Estimates of Adjusted Odds Ratios for Past Year Opioid Misuse by Past Year Serious K6 Score and Demographics (Model 1).
Note. Overall weighted population size of 147 831 081 represents full- and part-time workers aged 18+ who also have depression data (unweighted N = 18 038); OR = Odds Ratio, K6 = Kessler 6, CI = Confidence Interval, BIPOC = Black, Indigenous, and People of Color, HS = High School; Estimated odds of past year opioid misuse is significantly different from reference group if 95% CI does not overlap 1.00 as indicated by bold font; Reference categories for categorical predictors are: Serious K6 Score (No), Dichotomous Age (<35), Sex (Male), BIPOC Status (Non-Hispanic White), Education (College graduate), Income ($75k+).
Opioid Misuse and Workplace Drug Policy
Overall, there were no significant differences in past year opioid misuse as a function of having, compared to not having, a workplace drug policy (Table 1) or having a punitive, compared to nonpunitive, workplace drug policy (Table 3). Models that included covariates as well as interactions were significant, Fs > 2.31, ps < 0.03, but did not improve model fit from the bivariate model of punitive policy and reported opioid misuse. The best fitting model, with a LRT = 29.47, P = 0.03 relative to the baseline mode, pruned nonsignificant interactions F(15, 36) = 2.58, P = 0.01 and showed two significant interactions with a punitive policy including dichotomized age (18-34 vs 35+) and dichotomized race/ethnicity (NHW vs BIPOC). Specifically, prevalence of opioid misuse was significantly higher for workers 34 and under who had punitive workplace drug policies compared to those of the same age with nonpunitive workplace drug policies (Figure 1); however, this relationship was reversed for workers 35 and over. In terms of race/ethnicity, there was no relationship between punitive workplace drug policies and opioid misuse among NHW workers, however BIPOC workers with a nonpunitive policy had higher rates of reported misuse than BIPOC workers with a punitive policy. Furthermore, BIPOC workers with a punitive workplace drug policy had significantly lower rates of misuse than all other groups.

Predictive margins of opioid misuse by workplace drug policy.
Estimates of Adjusted Odds Ratios for Past Year Opioid Misuse by Last Workplace Punitive Policy and Demographics (Model 2).

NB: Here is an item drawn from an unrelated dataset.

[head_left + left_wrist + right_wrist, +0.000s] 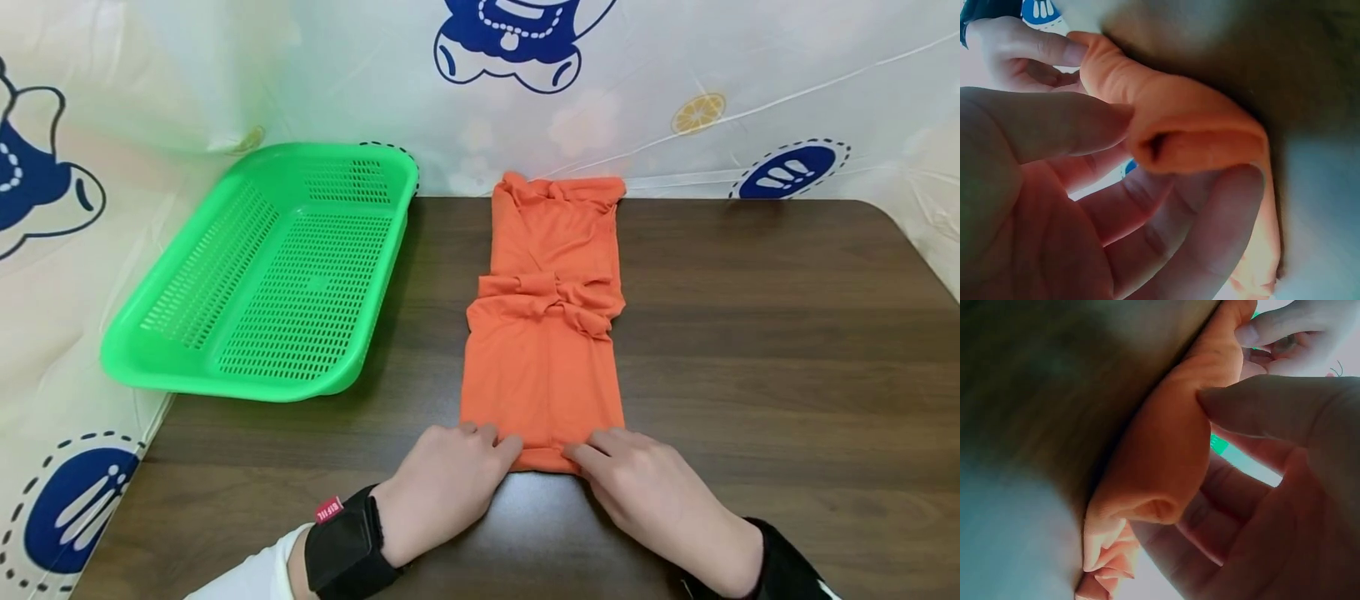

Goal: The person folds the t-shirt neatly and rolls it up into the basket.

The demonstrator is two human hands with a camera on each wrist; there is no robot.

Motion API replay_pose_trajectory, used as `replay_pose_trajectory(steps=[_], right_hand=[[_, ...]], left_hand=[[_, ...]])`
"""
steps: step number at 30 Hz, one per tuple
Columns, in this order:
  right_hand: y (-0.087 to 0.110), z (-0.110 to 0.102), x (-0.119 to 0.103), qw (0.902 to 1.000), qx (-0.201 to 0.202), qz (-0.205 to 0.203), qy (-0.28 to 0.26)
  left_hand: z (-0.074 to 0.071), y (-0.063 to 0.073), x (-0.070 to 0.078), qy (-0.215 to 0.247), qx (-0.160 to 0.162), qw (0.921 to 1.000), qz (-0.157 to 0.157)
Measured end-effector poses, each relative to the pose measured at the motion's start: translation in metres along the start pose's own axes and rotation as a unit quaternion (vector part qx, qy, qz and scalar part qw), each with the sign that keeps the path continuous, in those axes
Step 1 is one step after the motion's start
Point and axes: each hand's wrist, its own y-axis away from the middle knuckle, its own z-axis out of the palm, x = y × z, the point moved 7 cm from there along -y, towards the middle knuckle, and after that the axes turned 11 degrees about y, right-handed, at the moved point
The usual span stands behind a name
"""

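An orange garment point(543, 375), folded into a long narrow strip, lies lengthwise in front of me. Gathered folds like a bow cross its middle, and its near end is turned over into a small roll. My left hand point(453, 479) pinches the left corner of that roll between thumb and fingers. At the right corner, my right hand point(648, 479) grips the roll the same way. In the left wrist view, the open end of the rolled cloth point(1210, 147) shows between thumb and fingertips. The right wrist view shows the thumb pressed on the cloth point(1154, 444) with fingers curled beneath.
A green plastic basket point(375, 325) with slotted walls stands to the left of the garment, at the table's left edge. The brown wooden table point(780, 350) extends to the right. A pale printed sheet point(300, 67) hangs behind the table and along its left side.
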Motion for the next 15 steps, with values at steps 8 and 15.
replay_pose_trajectory(steps=[8,15], right_hand=[[0.002,0.008,0.007,0.9982,-0.052,0.020,-0.022],[0.002,0.013,0.011,0.9930,-0.093,0.041,-0.060]], left_hand=[[0.000,0.000,-0.008,0.026,-0.029,0.9992,0.001],[-0.001,0.001,-0.012,0.052,-0.047,0.9976,-0.001]])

Note. Overall weighted population size of 56 331 904 represents full- and part-time workers aged 18+ who also have depression data (unweighted N = 6687); OR = Odds Ratio, CI = Confidence Interval, BIPOC = Black, Indigenous, and People of Color, HS = High School; Estimated odds of past year opioid misuse is significantly different from reference group if 95% CI does not overlap 1.00 as indicated by bold font; Reference categories for categorical predictors are: Punitive (No), Dichotomous Age (<35), Sex (Male), BIPOC Status (Non-Hispanic White), Education (College graduate), Income ($75k+). Likelihood Ratio Test for change between model 1 and model 4 was significant: 29.47, P = 0.03, showing improved model fit.

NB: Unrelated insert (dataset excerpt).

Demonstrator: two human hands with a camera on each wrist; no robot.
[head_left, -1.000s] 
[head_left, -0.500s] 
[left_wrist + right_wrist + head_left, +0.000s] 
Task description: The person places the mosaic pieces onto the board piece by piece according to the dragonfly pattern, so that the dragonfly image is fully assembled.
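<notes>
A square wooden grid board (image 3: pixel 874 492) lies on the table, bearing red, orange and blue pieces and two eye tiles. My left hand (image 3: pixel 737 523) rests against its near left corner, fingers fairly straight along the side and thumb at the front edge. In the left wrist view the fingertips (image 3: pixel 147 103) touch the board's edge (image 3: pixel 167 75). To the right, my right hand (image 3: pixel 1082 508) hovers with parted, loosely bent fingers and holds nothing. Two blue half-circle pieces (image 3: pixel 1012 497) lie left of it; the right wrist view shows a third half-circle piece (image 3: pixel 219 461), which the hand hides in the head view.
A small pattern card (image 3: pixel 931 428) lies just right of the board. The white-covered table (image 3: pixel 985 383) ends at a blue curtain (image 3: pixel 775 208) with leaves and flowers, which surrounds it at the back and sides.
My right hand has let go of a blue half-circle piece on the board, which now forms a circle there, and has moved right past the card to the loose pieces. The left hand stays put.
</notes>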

Opioid Misuse, Psychological Distress, and Workplace Drug Policy
Although having a punitive workplace drug policy was not associated with probability of misusing opioids in the bivariate analysis (Table 1), multivariate logistic regression analyses indicated a more complex relationship. Table 4 shows the best fitting model which includes psychological distress, workplace drug policy, main effects of demographics, and significant interactions. This model identified two notable interactions. First, as with models addressing RQ2, punitive workplace drug policy interacted with dichotomized age in the same direction. Next, the significant two-way interaction between BIPOC status with workplace drug policy, and a two-way interaction between BIPOC and psychological distress, was further illuminated by a three-way interaction. The nature of this interaction is illustrated in Figure 2. Consistent with models addressing RQ2, for NHW employees, there was no difference in reported opioid misuse by workplace drug policy, and furthermore, having a serious level of psychological distress was associated with a greater probability of opioid misuse regardless of their workplace's drug policy (although this was only marginal for comparing psychological distress among workplaces with nonpunitive policies). For BIPOC employees, however, having a serious level of psychological distress was associated with a greater probability of reported opioid misuse for those with punitive workplace drug policies compared to those in serious distress with nonpunitive workplace drug policies; but for BIPOC employees without serious psychological distress, those with a nonpunitive workplace policy had greater rates of misuse than those with a punitive policy.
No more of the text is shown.